*Instructions for the task:* In the material below, repeat only the lines from the one that holds "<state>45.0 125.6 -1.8" through the final line, exactly as they stand.
==========
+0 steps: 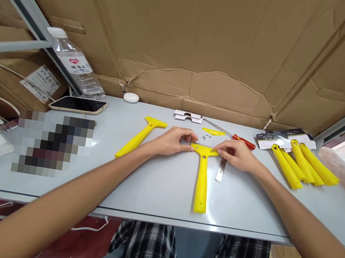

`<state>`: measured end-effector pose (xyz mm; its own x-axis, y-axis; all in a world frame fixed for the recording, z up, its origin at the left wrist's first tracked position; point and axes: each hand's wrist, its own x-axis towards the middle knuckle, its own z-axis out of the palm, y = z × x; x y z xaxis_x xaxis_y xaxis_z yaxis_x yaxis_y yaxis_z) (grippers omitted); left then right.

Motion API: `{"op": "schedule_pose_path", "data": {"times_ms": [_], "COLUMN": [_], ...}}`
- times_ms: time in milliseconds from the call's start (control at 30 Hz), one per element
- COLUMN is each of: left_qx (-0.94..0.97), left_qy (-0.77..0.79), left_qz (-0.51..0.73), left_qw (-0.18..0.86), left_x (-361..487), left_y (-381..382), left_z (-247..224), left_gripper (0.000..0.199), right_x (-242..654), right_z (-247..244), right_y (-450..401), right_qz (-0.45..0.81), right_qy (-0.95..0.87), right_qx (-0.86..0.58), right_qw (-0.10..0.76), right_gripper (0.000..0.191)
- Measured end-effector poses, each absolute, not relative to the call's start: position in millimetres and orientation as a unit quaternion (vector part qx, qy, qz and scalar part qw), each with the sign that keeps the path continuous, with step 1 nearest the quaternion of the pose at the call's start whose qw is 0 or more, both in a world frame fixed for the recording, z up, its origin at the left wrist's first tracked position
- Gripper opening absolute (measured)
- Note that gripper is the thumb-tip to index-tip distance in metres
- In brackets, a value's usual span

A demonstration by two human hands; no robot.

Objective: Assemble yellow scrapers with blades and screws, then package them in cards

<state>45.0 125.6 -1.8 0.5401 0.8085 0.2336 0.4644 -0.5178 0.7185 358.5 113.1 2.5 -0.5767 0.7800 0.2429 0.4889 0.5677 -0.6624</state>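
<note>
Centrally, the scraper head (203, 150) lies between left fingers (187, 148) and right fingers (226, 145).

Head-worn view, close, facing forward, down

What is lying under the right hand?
A flat metal strip shows beneath the right hand, its near end over the grey tabletop. The hand covers its far end; anything else beneath can't be seen.
</note>
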Motion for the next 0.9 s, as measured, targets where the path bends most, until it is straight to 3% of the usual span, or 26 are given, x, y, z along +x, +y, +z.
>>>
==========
*Exercise response:*
<state>45.0 125.6 -1.8 0.5401 0.8085 0.2336 0.4644 -0.5178 0.7185 358.5 113.1 2.5 -0.5767 0.7800 0.2429 0.4889 0.5677 -0.6624</state>
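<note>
Centrally, the scraper head (203, 150) lies between left fingers (187, 148) and right fingers (226, 145).

Head-worn view, close, facing forward, down

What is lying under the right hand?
A flat metal strip shows beneath the right hand, its near end over the grey tabletop. The hand covers its far end; anything else beneath can't be seen.
</note>
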Motion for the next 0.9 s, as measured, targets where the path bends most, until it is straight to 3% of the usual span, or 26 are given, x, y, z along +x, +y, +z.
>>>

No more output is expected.